Well here it goes.I'm having a hard time in my relationship with my girlfriend and we've been dating for one month shy of 2 years, so I am having a hard time comprehending that I've been treated like a human being by my girlfriend.So, she tells me how sexy i am or how hansome I am because I never delt with that before with anybody.And i don't know how to react to it and it's confusing me.I've been in some bad relationships in the past where I've been used and abused and not treated fairly.And I'm dealing with alot of heartache in this relationship and it's starting to catch up with me.It's very hard for me to look into the future because i have all these obstacles to conker and i don't know how to handle it.Because I'm inexperienced to go this far in a relationship and it's scaring me because I never been tied down to one person before.My longest realtionship was 14 months.And on the other I've lost 2 jobs in the past year which doesn't help anything due to being laid off.Any help would be deeply appreciated.:confused:

Posted

Does your girlfriend know that your previous relationships were abusive?

 

She says those things to you thinking that you might like to hear she feels that way about you (it's a good thing that she does!) and then you feel awkward.. she probably notices it and she's wondering if she said something wrong.

 

Two years is definitely a pretty serious relationship and it might be time to have a conversation with her and tell her about your previous relationships and how they affected you. It might be easier for you to deal with your feelings if she knows why you're having them and you can be honest with her about it. Communication with your partner is the key to a healthy relationship.

 

Take your relationship one day at a time for now instead of making yourself sick thinking of the future.

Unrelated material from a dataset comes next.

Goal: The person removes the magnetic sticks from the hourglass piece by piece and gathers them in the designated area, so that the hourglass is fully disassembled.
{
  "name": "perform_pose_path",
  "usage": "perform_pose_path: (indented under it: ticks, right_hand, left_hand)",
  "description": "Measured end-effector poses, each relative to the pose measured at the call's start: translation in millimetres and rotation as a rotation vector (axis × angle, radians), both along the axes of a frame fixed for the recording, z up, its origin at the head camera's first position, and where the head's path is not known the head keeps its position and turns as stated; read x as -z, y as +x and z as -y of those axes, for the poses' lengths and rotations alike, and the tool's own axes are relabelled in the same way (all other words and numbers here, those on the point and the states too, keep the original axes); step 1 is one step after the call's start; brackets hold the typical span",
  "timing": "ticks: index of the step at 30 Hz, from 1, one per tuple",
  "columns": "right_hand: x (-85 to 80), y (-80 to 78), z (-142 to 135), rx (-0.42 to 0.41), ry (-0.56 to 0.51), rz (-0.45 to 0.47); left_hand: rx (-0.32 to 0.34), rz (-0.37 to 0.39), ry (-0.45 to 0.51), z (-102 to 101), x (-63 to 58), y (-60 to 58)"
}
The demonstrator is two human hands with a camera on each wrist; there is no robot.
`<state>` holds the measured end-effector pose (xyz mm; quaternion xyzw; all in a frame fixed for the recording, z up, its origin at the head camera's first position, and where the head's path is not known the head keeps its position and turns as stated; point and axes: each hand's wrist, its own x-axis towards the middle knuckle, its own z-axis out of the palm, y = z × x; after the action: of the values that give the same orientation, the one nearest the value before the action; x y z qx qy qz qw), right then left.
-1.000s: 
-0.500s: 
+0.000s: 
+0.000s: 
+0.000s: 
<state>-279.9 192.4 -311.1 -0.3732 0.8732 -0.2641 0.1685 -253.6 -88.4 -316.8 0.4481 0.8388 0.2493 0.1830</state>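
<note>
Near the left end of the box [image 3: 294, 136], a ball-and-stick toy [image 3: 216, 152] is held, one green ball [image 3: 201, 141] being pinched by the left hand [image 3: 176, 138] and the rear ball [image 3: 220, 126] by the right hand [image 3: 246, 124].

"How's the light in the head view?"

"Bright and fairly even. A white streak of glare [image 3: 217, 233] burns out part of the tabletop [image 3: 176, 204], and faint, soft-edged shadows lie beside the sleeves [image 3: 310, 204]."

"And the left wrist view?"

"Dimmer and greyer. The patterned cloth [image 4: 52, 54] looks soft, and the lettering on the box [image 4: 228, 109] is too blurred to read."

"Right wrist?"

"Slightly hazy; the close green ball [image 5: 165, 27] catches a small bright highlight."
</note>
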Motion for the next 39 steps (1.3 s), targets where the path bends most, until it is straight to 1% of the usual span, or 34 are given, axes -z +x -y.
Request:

The rest will come on its own when the time is right.

 

-E

Posted

It sounds like your GF is very happy with you and likes to compliment you, which is a good thing. A lot of people forget to compliment their significant other after dating for that long. I would be very happy if I were you about getting the compliments.

 

How I would handle this situation is: I would approach your GF after a nice dinner and tell her how much you love her and appreciate her and like the way things are headed. Then go onto saying how you have had some really rough relationships in the past, you can go into detail if you want, but its up to you, give her enough information to understand why they were rough. Tell her about how you get confused and don’t know how to handle the compliments.

 

Be SURE you tell her over and over that you love her and don’t want to break up or anything along those lines, but wanted to bring this up to make your relationship that much stronger.

 

Hope some of that helps.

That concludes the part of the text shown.